Развесив мокрую одежду по стульям, я сидел, завернувшись в простыню, у скромного буржуазного камина, в котором безмятежно переливались бутафорским огнем электрические уголья, и тосковал о том, как славно было бы нам сейчас оказаться здесь вдвоем, в простынях, если бы какой-то добрый волшебник снял с нас наконец проклятие утилизации, убийственного долга всякую мечту конвертировать в удовольствие. Но, увы, наша культура-убийца не терпит бесполезности: сказавший “л” должен сказать и “е”…

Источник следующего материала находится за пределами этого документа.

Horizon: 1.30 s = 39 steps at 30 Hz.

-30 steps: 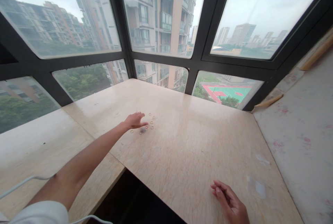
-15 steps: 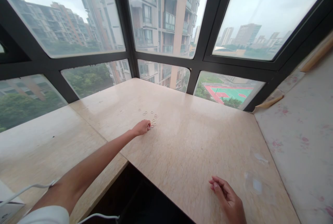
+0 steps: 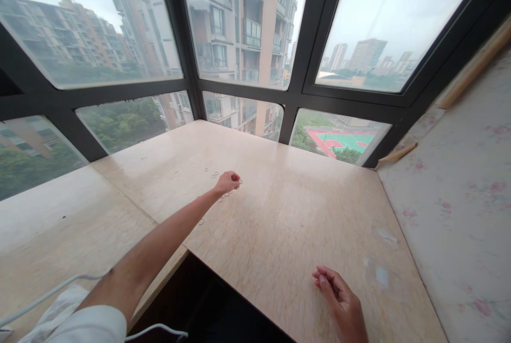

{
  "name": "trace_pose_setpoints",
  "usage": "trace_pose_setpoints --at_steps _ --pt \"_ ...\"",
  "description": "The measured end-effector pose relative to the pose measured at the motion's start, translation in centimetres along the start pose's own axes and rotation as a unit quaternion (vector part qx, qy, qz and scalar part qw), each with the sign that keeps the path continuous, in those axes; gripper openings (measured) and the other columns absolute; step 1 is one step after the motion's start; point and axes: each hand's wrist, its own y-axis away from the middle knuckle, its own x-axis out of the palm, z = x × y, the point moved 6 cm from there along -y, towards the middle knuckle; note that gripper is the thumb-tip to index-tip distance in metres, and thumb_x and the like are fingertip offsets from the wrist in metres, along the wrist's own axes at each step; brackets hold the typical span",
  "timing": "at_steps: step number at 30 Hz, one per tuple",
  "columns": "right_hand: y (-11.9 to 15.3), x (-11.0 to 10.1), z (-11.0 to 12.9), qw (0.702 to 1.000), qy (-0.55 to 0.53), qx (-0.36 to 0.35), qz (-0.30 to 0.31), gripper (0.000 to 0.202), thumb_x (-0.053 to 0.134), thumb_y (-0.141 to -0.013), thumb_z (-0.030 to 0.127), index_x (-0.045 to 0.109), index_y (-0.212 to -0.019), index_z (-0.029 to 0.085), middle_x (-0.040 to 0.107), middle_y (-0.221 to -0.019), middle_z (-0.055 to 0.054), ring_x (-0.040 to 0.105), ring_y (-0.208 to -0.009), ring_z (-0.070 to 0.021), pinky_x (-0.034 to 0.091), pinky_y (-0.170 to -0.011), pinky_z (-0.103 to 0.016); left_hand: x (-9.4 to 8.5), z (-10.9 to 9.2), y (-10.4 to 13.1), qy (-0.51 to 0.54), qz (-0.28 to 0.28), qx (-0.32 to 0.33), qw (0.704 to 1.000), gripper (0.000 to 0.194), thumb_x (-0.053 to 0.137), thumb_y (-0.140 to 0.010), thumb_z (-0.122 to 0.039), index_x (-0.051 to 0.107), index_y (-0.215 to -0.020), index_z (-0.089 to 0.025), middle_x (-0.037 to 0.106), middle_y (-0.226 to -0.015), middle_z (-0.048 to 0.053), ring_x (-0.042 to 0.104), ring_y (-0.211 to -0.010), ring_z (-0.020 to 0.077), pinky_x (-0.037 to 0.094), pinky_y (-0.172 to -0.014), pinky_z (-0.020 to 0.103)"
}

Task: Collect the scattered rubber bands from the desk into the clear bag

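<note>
My left hand (image 3: 230, 181) reaches over the marble-patterned surface (image 3: 263, 226) with its fingers pinched on a small thin ring (image 3: 240, 182) at the fingertips. Several similar rings lie around and partly behind that hand: a pair (image 3: 215, 174) and a single ring (image 3: 206, 169) to its left, more just below it, and a lone ring (image 3: 201, 222) nearer the front edge beside my forearm. My right hand (image 3: 339, 300) rests low over the surface at the lower right, fingers loosely curled together; what they may hold is hidden.
Dark-framed windows (image 3: 295, 93) border the surface behind. A floral-papered wall (image 3: 459, 199) rises on the right. Clear patches (image 3: 382, 276) lie near it. White cables (image 3: 59, 292) run by my left arm, above a dark opening (image 3: 207, 306) at the front edge.
My left hand has moved right and slightly away from me, a ring now at its fingertips. The view has shifted a little; my right hand keeps its pose.
</note>
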Motion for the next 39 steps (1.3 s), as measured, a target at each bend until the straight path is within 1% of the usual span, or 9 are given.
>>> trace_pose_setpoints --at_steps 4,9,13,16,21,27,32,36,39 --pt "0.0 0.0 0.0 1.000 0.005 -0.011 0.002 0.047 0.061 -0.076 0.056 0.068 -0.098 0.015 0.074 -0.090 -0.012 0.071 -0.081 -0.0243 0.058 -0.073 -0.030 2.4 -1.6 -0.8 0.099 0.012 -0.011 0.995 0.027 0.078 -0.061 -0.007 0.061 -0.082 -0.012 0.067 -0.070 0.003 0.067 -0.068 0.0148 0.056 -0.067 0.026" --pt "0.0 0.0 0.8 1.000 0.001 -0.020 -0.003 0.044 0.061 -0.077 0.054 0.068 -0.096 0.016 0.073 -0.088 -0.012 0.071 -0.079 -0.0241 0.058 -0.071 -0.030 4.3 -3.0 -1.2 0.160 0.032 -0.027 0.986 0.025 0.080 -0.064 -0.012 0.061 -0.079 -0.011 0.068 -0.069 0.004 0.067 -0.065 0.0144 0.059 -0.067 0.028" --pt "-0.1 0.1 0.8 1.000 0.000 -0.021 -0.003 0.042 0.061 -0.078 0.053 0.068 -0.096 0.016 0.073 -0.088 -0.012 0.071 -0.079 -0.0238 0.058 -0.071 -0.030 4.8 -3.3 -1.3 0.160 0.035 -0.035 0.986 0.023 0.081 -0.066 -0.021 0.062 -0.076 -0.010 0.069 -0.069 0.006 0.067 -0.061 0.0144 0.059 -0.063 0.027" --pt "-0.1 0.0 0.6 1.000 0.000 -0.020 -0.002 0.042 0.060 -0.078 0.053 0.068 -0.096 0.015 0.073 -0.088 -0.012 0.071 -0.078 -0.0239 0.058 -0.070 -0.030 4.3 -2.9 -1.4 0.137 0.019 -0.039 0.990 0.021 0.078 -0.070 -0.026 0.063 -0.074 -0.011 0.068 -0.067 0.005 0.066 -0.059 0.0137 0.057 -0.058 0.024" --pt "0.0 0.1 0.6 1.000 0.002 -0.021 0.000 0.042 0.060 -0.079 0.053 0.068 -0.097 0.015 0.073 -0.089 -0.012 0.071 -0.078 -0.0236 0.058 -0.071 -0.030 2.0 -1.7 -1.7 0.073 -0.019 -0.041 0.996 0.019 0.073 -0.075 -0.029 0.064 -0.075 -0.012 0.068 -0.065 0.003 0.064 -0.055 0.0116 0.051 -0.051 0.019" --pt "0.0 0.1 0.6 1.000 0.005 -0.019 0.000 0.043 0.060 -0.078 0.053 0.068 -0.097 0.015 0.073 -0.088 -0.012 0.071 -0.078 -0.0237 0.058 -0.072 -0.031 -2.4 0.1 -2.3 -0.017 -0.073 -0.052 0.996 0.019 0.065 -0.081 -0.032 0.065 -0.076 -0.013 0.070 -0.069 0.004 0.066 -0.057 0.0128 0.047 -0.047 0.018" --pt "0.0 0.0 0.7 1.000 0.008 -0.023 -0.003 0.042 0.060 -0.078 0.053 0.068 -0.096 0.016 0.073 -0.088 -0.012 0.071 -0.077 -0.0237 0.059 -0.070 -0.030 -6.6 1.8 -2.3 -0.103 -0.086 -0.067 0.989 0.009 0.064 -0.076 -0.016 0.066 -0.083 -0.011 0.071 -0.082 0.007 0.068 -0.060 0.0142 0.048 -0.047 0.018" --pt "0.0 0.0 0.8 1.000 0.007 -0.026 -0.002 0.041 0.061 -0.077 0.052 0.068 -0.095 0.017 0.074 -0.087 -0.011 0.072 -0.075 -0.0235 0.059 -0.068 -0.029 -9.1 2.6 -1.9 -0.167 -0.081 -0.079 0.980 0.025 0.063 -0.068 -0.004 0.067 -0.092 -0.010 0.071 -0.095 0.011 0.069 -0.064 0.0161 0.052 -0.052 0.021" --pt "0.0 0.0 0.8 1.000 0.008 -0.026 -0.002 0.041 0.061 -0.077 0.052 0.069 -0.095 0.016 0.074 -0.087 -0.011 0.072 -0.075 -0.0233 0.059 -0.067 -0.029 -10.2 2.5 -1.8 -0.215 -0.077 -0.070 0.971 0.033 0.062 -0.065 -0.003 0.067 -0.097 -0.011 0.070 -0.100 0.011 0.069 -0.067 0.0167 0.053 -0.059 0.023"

А потерявшие последний стыд балтийские тролли все швыряли на крыши и стекла бадью за бадьей и, сговариваясь на счет три, лопающимися от напряжения щеками выдавали шквальный залп за залпом, пытаясь задуть город, словно именинный торт, – черепицы бренчали, будто ксилофоны под руками идиотов, кровельное железо гремело канонадой, и все резные каменные медведи, съежившись на своих приступочках, тщетно умоляли гранитных троллей призвать наконец к порядку их распоясавшихся сородичей. Только бронзовый Лённрот, не обращая ни малейшего внимания на ливень, высекавший из него электросварочные искры, все заносил в свою тетрадку руны Вяйнемёйнена, который все воспевал несуществующую страну, а Кюллики, девица-цветик, все не могла очнуться от навеянных его кантеле чар. И маршал Маннергейм все въезжал в Гельсингфорс на бронзовом жеребце победителем в гражданской войне, которую у него достало ума тут же переименовать в освободительную, ибо победу закрепляет не оружие, но слово.